While in the 1970s artists from the region had to find their own channels of communication, today they are fully integrated into the information exchange about ecological crisis, which notably has spread from the global to the interplanetary, as Slovenian artist Sašo Sedla?ek indicated already in 2006 with his work Space Junk in Google Earth. However, Central European artists still have to navigate a rather uneven social and political terrain, and carve a space for the exploration of the interlinked issues around sustainability and ecology.
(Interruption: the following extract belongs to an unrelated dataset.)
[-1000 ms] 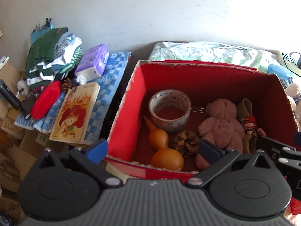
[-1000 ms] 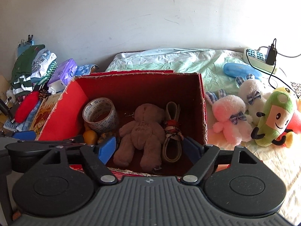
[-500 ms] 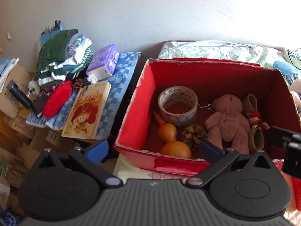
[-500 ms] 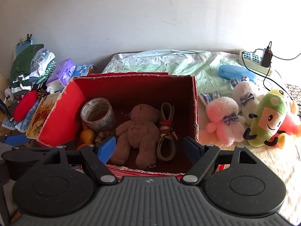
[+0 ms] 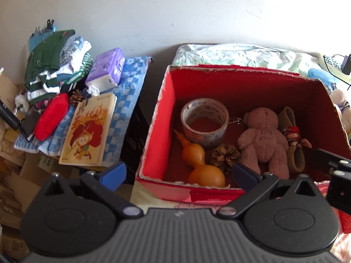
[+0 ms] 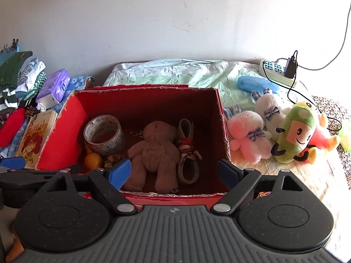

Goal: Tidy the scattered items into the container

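Note:
A red cardboard box (image 5: 158, 131) (image 6: 222, 118) stands on the bed. Inside lie a roll of tape (image 5: 205, 121) (image 6: 103, 134), an orange gourd (image 5: 198, 162) (image 6: 93, 161), a pine cone (image 5: 226, 156), a brown teddy bear (image 5: 264, 140) (image 6: 153, 151) and a beige strap with a small red doll (image 5: 294, 135) (image 6: 186, 151). My left gripper (image 5: 178, 173) is open and empty, above the box's near left corner. My right gripper (image 6: 174, 172) is open and empty, over the box's near wall.
Left of the box a blue checked cloth (image 5: 129, 87) holds a picture book (image 5: 88, 131), a purple tissue pack (image 5: 107, 68), a red pouch (image 5: 51, 116), a second pine cone (image 5: 76, 96) and folded clothes (image 5: 50, 61). Plush toys (image 6: 291, 131), a blue case (image 6: 256, 83) and a power strip (image 6: 278, 71) lie to the right.
Both grippers have pulled back and up from the box, so it looks smaller and sits farther right in the left view. Both stay open and empty.

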Demonstrator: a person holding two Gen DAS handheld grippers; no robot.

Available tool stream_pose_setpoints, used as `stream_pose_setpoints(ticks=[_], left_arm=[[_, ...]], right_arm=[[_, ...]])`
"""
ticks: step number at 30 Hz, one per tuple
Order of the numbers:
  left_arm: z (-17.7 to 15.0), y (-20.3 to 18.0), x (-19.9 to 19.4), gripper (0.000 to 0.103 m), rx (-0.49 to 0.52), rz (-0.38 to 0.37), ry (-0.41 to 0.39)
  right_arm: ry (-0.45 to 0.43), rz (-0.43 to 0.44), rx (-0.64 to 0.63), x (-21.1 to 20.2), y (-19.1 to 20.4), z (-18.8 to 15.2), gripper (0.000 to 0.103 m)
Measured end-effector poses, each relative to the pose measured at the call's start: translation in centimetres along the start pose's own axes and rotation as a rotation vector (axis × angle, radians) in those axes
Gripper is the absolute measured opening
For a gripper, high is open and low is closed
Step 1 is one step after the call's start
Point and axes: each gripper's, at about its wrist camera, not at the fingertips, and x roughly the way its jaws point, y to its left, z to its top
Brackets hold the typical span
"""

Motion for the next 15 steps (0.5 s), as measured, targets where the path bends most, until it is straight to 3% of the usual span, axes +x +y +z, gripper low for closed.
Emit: stream_pose_setpoints(ticks=[7, 15], left_arm=[[0.4, 1.0, 0.7, 0.103, -0.020, 0.005, 0.007], [0.8, 2.0, 1.7, 0.103, -0.045, -0.020, 0.032]], right_arm=[[0.021, 0.031, 0.082, 0.5, 0.3, 0.7, 0.088], [0.055, 0.031, 0.061, 1.5, 1.3, 1.1, 0.088]])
It is precisely these endeavors that the Translocal Institute – which we established in Budapest last year after a decade of collaborative work through the platform translocal.org – seeks to highlight through a sustainable program of research, archiving, symposia and curatorial projects, currently focused on a year-long River School on the Danube.

This interview took place via e-mail in January 2014.

 

 

Maja and Reuben Fowkes are art historians and curators whose interests in the field of art and ecology are manifest in their curated exhibitions, symposia and writings. Their work also focuses on the theory and aesthetics of East European art from the art production of the socialist era to contemporary artistic responses to the transformations brought by globalization. Maja Fowkes is the author of The Green Bloc: Art and Ecology under Socialism (CEU Press, forthcoming 2015). They work out of Budapest and London through the Translocal Institute (www.translocal.org).